- Origin: Gothenburg, Sweden, London, England
- Genres: Art rock, ambient pop, chamber pop
- Years active: 2014–present
- Members: Steve Jansen Charlie Storm Ulf Jansson Thomas Feiner
- Website: www.exitnorthmusic.com

= Exit North =

British/Swedish musical quartet

Exit North is a musical collaboration between former Japan-drummer Steve Jansen, singer Thomas Feiner, piano player Ulf Jansson and multi-instrumentalist/engineer/producer Charlie Storm.

They released their first album Book of Romance and Dust in 2018.

Apart from Jansen, the other three members are Swedish musicians, from Gothenburg.

==Background==
Steve Jansen established a co-writing connection with Thomas Feiner in 2007 for his first solo album "Slope". He co-wrote the track "Sow The Salt." For Jansen's second album "Tender Extinction", he co-wrote the track "Captured."

They felt they had similar motivations in music and in 2014, Jansen proposed the idea of forming a more permanent partnership and making an album together.
Feiner had been co-composing some sketches and ideas with Ulf Jansson, so this was the starting point for new material and they became a three-piece.

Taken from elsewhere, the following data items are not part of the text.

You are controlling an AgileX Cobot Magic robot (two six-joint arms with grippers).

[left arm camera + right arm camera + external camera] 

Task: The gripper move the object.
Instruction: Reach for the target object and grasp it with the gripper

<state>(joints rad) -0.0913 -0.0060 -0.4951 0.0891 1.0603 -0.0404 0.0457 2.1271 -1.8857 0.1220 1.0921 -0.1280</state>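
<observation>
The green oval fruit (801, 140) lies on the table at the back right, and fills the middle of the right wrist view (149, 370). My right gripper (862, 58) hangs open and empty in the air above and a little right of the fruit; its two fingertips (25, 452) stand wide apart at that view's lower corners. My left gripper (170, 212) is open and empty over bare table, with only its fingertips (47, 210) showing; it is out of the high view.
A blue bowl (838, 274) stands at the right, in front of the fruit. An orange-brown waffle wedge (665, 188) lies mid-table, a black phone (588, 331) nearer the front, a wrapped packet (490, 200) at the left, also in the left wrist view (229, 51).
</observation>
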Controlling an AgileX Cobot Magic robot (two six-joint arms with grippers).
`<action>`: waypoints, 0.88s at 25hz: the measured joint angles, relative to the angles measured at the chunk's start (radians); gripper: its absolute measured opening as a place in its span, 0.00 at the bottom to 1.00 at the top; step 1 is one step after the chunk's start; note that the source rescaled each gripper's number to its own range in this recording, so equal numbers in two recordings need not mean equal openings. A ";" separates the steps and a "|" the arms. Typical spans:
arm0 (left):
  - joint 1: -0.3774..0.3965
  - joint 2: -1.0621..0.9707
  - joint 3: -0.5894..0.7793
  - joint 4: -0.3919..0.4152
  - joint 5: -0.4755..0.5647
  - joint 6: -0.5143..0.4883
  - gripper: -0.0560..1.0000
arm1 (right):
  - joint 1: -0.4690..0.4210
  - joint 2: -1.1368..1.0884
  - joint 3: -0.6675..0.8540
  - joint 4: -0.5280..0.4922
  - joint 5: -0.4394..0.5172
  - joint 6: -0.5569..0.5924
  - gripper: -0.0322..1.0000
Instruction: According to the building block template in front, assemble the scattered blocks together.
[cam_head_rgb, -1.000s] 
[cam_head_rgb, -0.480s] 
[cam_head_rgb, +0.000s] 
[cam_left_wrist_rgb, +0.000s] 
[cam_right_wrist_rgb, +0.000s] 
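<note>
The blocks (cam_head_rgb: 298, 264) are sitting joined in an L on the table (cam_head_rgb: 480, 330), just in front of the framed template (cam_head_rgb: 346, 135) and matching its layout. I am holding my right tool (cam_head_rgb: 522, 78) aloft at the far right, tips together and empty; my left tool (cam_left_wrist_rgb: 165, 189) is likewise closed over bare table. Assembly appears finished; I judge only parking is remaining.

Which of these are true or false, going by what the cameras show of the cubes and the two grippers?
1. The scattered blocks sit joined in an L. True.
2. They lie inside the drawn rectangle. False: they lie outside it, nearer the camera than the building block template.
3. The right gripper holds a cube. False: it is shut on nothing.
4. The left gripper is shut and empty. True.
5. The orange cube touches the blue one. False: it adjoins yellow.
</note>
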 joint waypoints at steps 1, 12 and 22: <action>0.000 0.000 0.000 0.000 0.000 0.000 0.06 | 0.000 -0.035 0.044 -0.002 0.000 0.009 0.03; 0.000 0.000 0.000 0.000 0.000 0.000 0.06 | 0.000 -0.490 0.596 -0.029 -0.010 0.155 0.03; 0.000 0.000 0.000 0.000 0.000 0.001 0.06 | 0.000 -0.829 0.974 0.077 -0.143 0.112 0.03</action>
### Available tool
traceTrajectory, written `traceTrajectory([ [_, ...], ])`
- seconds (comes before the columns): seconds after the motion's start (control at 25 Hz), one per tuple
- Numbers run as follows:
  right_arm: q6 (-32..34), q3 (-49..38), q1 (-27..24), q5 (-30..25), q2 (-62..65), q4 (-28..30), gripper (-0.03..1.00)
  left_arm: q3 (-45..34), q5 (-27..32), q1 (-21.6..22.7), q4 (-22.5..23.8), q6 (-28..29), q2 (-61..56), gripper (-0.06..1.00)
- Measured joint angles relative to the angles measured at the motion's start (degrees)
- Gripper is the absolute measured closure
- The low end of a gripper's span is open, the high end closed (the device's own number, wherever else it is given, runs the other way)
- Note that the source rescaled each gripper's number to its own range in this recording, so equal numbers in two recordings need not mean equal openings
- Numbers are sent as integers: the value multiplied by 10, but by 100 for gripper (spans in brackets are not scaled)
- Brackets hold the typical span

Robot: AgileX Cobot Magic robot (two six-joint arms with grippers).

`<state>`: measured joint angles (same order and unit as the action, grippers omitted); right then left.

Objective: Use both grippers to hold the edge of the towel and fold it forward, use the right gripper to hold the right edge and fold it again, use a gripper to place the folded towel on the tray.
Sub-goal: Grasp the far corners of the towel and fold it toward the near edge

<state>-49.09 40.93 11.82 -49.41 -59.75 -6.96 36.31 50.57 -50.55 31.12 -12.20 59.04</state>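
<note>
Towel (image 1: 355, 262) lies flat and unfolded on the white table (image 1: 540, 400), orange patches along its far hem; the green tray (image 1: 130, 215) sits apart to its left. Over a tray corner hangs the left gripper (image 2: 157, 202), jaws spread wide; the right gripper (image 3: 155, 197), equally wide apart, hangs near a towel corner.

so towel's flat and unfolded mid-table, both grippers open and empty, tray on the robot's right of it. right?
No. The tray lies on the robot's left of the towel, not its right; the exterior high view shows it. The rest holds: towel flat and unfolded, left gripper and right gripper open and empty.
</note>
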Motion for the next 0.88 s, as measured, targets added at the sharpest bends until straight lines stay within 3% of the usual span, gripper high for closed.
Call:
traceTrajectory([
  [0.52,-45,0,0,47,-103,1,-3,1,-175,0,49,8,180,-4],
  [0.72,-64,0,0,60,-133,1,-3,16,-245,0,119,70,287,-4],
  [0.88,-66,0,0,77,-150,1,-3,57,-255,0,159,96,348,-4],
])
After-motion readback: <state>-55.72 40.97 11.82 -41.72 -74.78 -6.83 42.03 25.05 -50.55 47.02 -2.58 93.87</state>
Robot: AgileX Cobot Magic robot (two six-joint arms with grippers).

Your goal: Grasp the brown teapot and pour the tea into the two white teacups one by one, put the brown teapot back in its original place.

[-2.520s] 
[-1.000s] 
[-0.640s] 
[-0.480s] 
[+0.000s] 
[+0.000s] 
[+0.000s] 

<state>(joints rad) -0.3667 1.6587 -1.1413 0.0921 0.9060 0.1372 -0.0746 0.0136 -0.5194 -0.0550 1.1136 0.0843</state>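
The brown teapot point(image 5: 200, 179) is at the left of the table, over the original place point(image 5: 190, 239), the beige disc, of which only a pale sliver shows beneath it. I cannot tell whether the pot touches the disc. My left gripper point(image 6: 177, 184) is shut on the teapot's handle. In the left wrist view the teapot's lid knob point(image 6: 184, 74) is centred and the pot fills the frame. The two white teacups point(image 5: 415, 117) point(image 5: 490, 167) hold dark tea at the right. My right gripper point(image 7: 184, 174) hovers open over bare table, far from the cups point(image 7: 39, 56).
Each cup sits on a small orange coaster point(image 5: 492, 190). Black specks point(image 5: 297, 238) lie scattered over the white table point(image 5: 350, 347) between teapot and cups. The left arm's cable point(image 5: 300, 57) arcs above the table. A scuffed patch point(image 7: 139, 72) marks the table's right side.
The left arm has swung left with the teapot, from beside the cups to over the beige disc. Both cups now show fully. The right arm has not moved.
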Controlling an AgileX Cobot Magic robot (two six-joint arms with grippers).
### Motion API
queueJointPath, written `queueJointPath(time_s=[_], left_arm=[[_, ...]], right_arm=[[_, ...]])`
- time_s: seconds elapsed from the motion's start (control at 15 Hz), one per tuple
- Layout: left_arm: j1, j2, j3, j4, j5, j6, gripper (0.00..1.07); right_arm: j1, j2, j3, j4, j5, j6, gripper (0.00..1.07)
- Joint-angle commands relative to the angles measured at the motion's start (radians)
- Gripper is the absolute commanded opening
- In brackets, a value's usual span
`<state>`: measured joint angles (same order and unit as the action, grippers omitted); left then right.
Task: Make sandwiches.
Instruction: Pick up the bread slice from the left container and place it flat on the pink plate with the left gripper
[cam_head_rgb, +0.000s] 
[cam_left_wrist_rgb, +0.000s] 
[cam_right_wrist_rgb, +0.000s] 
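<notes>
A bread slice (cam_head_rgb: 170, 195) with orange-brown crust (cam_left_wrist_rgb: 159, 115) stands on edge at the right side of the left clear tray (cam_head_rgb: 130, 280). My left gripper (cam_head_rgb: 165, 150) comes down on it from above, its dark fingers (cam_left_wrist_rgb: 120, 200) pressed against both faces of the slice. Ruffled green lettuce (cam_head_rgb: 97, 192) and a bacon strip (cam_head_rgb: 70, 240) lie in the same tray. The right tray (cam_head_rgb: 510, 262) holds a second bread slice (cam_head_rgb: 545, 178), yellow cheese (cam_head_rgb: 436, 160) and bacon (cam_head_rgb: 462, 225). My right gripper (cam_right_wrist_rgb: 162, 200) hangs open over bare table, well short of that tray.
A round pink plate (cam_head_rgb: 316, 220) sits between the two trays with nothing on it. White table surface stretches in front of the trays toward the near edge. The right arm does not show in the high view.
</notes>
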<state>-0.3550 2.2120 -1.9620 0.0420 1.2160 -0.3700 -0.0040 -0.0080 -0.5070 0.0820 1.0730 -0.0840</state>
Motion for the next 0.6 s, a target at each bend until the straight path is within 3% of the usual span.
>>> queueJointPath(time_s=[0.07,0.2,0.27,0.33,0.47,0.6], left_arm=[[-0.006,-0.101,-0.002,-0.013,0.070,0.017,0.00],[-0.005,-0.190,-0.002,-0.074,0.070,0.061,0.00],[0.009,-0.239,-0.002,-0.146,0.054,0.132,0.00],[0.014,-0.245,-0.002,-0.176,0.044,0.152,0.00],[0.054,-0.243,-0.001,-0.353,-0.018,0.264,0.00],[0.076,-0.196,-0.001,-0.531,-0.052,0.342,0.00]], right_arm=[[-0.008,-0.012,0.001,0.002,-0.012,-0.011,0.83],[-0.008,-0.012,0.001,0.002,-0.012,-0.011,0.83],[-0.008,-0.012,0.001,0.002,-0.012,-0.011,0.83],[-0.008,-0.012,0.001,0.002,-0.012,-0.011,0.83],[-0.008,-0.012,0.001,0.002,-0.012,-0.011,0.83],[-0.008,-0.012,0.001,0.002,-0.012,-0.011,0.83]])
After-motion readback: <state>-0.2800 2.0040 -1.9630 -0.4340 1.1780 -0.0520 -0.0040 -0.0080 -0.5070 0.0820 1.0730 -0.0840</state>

Feiner had earlier forged a friendship with Charlie Storm, who also knew Ulf Jansson, who had worked as a session pianist on some acts Storm had produced.

From start to completion, the album was a four-year journey, recorded in Storm's studio in Gothenburg.

Feiner was a singer in the Swedish band Anywhen who re-released their album "The Opiates" in 2008 on David Sylvians Samadhi Sound label.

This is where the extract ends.